#### WHAT YOU SHOULD DO:
Below are the records. Retype exactly the lines between the lines holding "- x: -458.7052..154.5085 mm" and "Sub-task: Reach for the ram", inclusive.

++++ THE DATA

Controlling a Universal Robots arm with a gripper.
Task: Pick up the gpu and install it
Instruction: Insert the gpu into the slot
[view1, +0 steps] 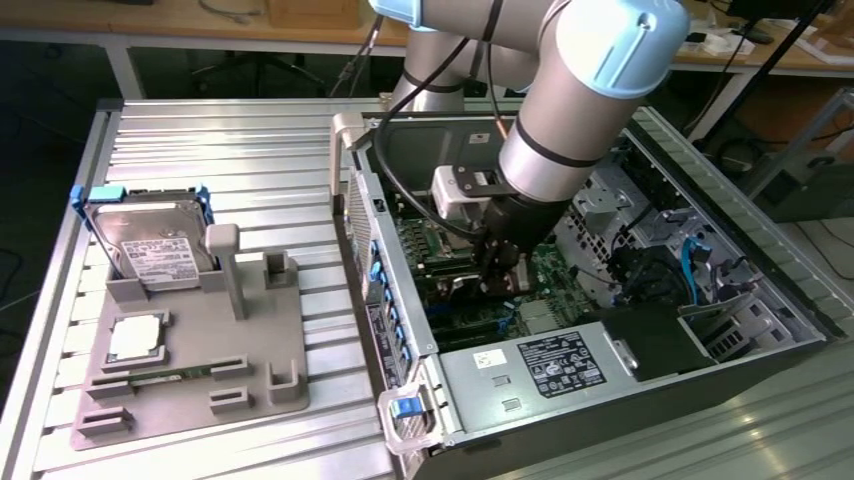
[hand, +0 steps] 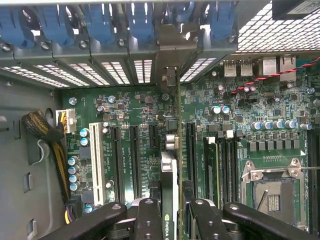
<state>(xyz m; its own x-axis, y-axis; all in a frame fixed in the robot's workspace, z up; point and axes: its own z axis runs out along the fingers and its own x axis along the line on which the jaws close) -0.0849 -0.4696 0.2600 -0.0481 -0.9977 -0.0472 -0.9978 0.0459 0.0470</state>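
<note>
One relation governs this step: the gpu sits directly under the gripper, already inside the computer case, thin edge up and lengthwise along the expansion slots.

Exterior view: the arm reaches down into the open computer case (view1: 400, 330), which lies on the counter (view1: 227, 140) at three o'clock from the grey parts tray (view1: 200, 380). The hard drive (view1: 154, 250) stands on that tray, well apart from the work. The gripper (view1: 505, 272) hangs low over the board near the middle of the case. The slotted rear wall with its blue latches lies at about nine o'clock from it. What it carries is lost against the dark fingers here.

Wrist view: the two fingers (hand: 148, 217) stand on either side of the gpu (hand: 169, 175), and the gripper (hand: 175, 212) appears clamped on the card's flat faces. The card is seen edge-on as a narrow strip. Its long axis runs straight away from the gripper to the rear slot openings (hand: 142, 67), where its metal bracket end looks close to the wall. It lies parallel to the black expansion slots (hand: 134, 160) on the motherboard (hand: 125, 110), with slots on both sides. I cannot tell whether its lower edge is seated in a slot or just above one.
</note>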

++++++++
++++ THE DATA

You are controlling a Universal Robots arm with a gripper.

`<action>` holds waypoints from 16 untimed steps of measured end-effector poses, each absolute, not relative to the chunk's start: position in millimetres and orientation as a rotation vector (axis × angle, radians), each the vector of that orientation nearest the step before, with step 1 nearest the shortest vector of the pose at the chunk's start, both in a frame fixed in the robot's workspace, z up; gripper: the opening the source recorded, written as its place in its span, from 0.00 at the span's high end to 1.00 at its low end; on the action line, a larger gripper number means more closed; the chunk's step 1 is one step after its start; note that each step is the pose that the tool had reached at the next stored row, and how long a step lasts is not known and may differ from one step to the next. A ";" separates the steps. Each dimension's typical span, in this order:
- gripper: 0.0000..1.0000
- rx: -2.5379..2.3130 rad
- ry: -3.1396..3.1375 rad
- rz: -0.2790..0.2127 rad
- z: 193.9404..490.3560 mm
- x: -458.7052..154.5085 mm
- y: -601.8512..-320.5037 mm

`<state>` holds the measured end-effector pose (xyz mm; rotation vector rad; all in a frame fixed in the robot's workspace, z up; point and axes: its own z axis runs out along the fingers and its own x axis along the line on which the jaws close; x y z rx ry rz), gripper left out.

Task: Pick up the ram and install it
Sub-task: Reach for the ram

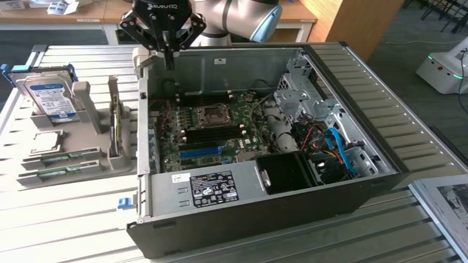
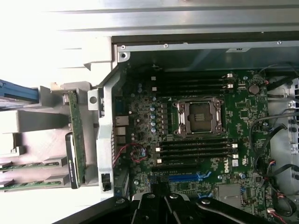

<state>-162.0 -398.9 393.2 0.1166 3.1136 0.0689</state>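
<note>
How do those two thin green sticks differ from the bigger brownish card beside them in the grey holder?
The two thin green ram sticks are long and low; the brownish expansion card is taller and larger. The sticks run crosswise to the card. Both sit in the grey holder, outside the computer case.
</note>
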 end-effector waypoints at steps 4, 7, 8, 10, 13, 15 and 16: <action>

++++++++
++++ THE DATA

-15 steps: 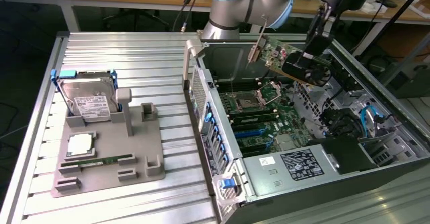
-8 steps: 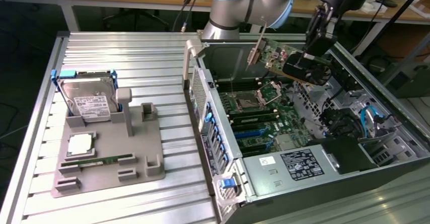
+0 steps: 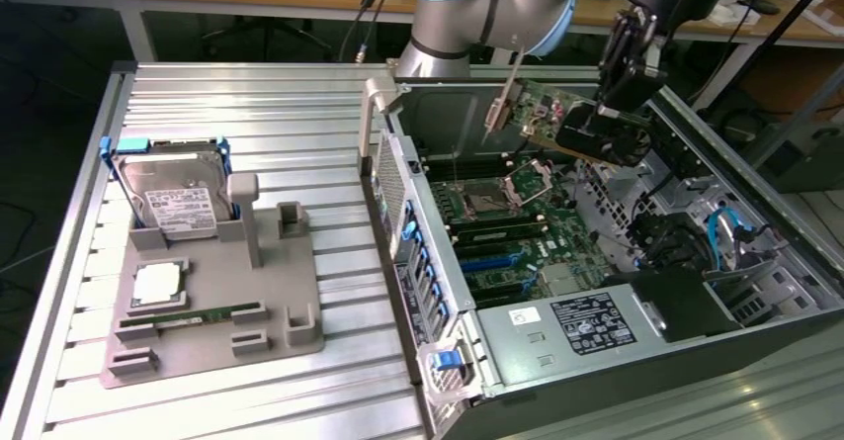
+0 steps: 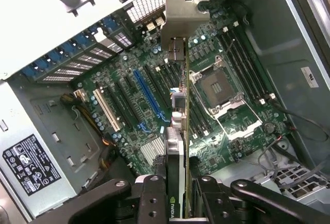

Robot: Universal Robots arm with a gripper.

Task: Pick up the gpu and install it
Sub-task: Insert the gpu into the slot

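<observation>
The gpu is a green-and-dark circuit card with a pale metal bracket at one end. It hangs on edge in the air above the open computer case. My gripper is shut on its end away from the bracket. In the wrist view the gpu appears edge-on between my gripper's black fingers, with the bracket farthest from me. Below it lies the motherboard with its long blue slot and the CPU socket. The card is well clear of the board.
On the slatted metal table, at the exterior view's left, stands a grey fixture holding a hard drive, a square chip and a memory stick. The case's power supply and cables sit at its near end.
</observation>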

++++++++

#### WRITTEN ANSWER:
- x: -458.7052..154.5085 mm
- y: -601.8512..-320.5037 mm

`<state>` holds the measured end-effector pose (xyz mm; rotation vector rad; all in a frame fixed in the robot's workspace, z up; point and axes: its own z axis runs out along the fingers and its own x axis along the line on which the jaws close; x y z rx ry rz), gripper left out.

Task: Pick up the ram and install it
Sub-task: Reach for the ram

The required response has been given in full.